Extreme Railways – A Talk by Professor Christopher Harvie – 4pm 27th November Royal Scot’s Club Edinburgh
Following the STSG AGM which will be held at 3pm on 27th November Professor Christopher Harvie will present a radical case for extreme railways to boost economic prospects and life-chances. Christopher Harvie was born in Motherwell 1944 and his books such as “A Short History of Scotland” and “Deep Fried Hillman Imp” chart a period of profound change in Scottish society and culture.
Between 2007 and 2011 he served as an SNP MSP for Mid Scotland and Fife and prior to that was Professor of British and Irish Studies at the University of Tuebingen in Germany. Chris’s writing has been described as being like mercury from a broken thermometer since it sparkles and you do not know where it will roll to next. Chris was President of the Scottish Association for Public Transport from 2002-12 and currently divides his time between Melrose in the Scottish Borders and Tuebingen, where the Baden Wurttemberg government is determined to outdo its Swiss rivals in pro-rail policy.

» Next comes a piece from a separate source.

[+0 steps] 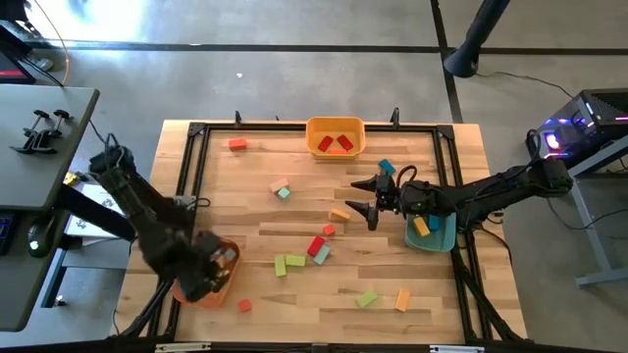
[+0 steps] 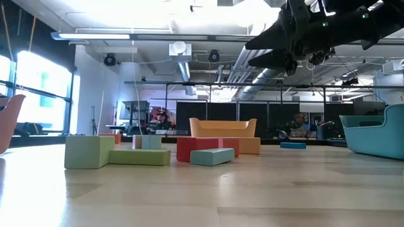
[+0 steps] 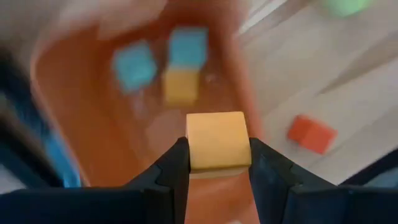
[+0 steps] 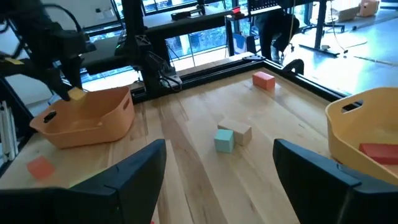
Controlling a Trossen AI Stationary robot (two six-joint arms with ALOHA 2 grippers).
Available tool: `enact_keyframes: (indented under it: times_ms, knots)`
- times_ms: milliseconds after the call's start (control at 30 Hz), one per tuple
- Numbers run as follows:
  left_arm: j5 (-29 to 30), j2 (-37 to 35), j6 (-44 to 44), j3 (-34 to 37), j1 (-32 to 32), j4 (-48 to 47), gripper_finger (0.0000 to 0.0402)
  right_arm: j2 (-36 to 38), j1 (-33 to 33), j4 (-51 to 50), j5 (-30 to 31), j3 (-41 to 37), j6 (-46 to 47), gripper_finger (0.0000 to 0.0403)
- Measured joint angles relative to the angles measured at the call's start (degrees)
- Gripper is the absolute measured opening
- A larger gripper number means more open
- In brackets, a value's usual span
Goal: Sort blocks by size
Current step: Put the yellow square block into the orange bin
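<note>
A yellow-orange cube (image 3: pixel 217 140) sits between dark fingers (image 3: pixel 176 171) above an orange tray (image 1: pixel 218 277) holding two blue blocks (image 3: pixel 134 65); the worktop (image 1: pixel 294 304) is pale striped wood.

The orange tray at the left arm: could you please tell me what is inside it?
In the orange tray, two blue cubes and a yellow-orange cube lie on its floor. The left end effector holds another yellow-orange cube above them, hiding part of the floor.

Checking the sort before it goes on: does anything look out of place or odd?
Nothing is spilled or damaged. Unsorted blocks lie scattered on the table. The left gripper holds a yellow cube over the orange tray.
</note>
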State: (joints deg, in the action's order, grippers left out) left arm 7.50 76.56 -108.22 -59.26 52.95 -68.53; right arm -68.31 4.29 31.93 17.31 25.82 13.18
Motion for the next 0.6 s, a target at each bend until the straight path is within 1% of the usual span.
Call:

Drawing from this German experience he will discuss what an extreme railway vision for Scotland might comprise, including the social organsation to stimulate local responses. He will discuss how Scotland can aspire to become a world leader in low-energy consumption and high educational standards, setting new global standards for social culture and tourism in the 21st century.
Tea and Coffee will be served from 3:45pm
I’m keen to come to this talk. Do I need to book a ticket?
Regards ~ Ewan
Thank Big G I have you around, John, or I would have been in Glasgow while the fans would have been in Auld Reekie …
Time the Scottish Government (SG) woke up to the possibility of the railway. I suspect there is a great deal of relief that most of the Scottish network which survived the initial onslaught by Beeching was reprieved from closure in the 1970s but it’s now time to move on.
SG is intent on dualling both the A96 and the A9, where there is a parallel railway in both cases. Proper investment in the Aberdeen-Inverness and the Highland Main Line north of Perth with double track throughout and electrification would reduce journey times to a sensible level. This would act to boost the local economies and help to take cars of the road.
Conversely, proceeding with the dualling programme on those key roads will only exacerbate the requirement for more local roads within the main towns to cope with the increased traffic.